# Jesus and the 10 lepers



## ReformedWretch (Dec 25, 2006)

Thoughts on this passage? As I sit and pray about our daughter I feel strongly lead to this passage and I can't figure out why exactly. I've not read the story in some time nor considered it. Anyone want to tackle this for me?

Luke 17:11-19 On the way to Jerusalem Jesus was going through the region between Samaria and Galilee. As he entered a village, ten lepers approached him. Keeping their distance, they called out, saying, "Jesus, Master, have mercy on us!" When he saw them he said to them, "Go and show yourselves to the priests." And as they went, they were made clean. Then one of them, when he saw that he was healed, turned back, praising God with a loud voice. He prostrated himself at Jesus' feet and thanked him. And he was a Samaritan. Then Jesus asked, "Were not ten made clean? But the other nine, where are they? Was none of them found to return and give praise to God except this foreigner?" Then he said to him, "Get up and go on your way; your faith has made you well."


----------



## larryjf (Dec 26, 2006)

I have some thoughts on this passage...

Thankfulness is part of the Christian character. When our attention is on the gift/healing then our thankfulness will stray, but when our attention is on the gift giver our thankfulness will be well placed.

In general, only 1 out of every 10 people are thankful  

When our focus is on God with thanksgiving there is a greater blessing. All ten lepers received physical healing, but only the one who returned was made completely whole. When the one leper is told that his faith has made him "well," that word is "sozo" which can also mean to be saved.

In this passage we see many things that we should always be thankful for...
God's goodness, God's greatness, God's grace, God's gospel, God's guidance, God's government, God's gifts.

I have come across a couple of quotes on thankfulness that i love...

*Matthew Henry* understood that thankfulness was not a matter of circumstance. On the night that he was robbed he prayed this prayer –
“I thank Thee first because I was never robbed before; second, because although they took my purse they did not take my life; third, although they took my all, it was not much; and fourth, because it was I who was robbed and not I who robbed.”

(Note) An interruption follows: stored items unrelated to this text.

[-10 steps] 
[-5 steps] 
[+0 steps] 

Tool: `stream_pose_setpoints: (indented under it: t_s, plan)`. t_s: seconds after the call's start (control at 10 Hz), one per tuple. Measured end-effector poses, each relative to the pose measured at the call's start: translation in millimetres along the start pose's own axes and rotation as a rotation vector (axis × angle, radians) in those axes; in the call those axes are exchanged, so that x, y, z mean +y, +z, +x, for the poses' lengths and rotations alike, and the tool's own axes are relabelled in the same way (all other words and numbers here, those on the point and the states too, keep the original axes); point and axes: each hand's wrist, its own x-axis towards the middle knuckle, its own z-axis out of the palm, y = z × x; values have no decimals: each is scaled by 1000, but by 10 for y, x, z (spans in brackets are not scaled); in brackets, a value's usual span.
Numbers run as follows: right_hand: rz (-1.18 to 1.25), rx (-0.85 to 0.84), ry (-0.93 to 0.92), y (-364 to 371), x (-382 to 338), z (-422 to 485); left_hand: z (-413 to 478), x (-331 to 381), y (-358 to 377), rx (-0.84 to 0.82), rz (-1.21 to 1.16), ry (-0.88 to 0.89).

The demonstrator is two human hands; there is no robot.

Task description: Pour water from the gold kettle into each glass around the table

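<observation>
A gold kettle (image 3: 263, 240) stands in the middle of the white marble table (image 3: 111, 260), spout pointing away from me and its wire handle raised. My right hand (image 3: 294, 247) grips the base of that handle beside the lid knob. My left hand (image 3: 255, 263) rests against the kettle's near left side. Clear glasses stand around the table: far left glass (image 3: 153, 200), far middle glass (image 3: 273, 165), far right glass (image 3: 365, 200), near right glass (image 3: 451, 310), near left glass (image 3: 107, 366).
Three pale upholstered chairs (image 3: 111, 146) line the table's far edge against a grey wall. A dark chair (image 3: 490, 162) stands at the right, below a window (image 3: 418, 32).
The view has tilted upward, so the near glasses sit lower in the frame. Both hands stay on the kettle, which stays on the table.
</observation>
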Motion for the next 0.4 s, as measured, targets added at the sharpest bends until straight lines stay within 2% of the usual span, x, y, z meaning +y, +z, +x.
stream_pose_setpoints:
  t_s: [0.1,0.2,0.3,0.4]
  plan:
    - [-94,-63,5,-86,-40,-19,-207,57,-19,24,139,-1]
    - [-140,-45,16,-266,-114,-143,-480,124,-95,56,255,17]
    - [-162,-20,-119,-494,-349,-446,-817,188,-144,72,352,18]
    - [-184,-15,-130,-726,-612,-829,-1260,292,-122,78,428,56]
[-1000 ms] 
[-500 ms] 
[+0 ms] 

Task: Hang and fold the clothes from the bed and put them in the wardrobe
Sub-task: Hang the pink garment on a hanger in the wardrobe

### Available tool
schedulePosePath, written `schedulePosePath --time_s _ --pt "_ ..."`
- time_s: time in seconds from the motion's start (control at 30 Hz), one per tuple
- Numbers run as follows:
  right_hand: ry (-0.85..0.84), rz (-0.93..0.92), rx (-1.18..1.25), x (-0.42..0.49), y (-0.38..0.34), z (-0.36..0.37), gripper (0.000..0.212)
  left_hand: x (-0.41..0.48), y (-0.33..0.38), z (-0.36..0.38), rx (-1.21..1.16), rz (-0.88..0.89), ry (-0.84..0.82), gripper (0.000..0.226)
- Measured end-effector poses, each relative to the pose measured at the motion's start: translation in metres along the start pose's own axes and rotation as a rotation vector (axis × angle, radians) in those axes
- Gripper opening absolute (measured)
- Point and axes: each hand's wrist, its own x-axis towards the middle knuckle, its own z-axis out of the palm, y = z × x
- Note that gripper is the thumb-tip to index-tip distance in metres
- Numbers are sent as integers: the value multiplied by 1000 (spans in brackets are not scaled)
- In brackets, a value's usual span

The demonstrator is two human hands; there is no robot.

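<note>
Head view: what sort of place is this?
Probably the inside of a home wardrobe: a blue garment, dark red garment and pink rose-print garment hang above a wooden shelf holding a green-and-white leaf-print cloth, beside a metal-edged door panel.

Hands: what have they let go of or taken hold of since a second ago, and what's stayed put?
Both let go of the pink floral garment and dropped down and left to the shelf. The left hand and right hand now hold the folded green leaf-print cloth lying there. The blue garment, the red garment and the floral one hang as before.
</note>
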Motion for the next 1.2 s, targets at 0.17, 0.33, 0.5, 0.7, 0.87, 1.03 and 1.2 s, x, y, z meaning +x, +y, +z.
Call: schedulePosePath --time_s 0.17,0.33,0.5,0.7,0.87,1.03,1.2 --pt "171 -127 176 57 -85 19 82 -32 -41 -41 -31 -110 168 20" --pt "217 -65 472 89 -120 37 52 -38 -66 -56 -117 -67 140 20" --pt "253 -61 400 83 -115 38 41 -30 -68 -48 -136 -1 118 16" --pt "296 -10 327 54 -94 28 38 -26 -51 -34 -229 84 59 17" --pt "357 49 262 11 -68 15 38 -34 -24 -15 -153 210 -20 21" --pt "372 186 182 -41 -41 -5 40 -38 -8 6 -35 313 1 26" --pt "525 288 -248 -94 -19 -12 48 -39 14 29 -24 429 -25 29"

*G.K. Chesterton* said “You say grace before meals. All right. But I say grace before the concert and the opera, and grace before the play and pantomime, and grace before I open a book, and grace before sketching, painting, swimming, fencing, boxing, walking, playing, dancing and grace before I dip the pen in the ink.”


----------



## VirginiaHuguenot (Dec 26, 2006)

larryjf said:


> *Matthew Henry* understood that thankfulness was not a matter of circumstance. On the night that he was robbed he prayed this prayer –
> “I thank Thee first because I was never robbed before; second, because although they took my purse they did not take my life; third, although they took my all, it was not much; and fourth, because it was I who was robbed and not I who robbed.”



That's a wonderful quote -- worth adding to this thread.


----------



## Semper Fidelis (Dec 26, 2006)

I delivered this message in July of this year. Rev. Buchanan had helped me with this in discussion on a thread here.

You can also find it posted at http://www.solideogloria.com/story/2006/07/21/01.09.30


> Luke 17:11-19
> Now it happened as He went to Jerusalem that He passed through the midst of Samaria and Galilee. Then as He entered a certain village, there met Him ten men who were lepers, who stood afar off. And they lifted up their voices and said, "Jesus, Master, have mercy on us!"
> So when He saw them, He said to them, "Go, show yourselves to the priests." And so it was that as they went, they were cleansed.
> And one of them, when he saw that he was healed, returned, and with a loud voice glorified God, and fell down on his face at His feet, giving Him thanks. And he was a Samaritan.
> ...


----------



## larryjf (Dec 27, 2006)

> That's a wonderful quote -- worth adding to this thread.


Done.


----------



## Contra_Mundum (Dec 27, 2006)

SemperFideles said:


> I delivered this message in July of this year. Rev. Buchanan had helped me with this in discussion on a thread here.
> 
> You can also find it posted at http://www.solideogloria.com/story/2006/07/21/01.09.30



I preached my own sermon on leprosy, _The Untouchables._ Mt. 8:1-4 was my basic text, but I surveyed the Scriptures; it only had a slight reference to this story from Luke.


----------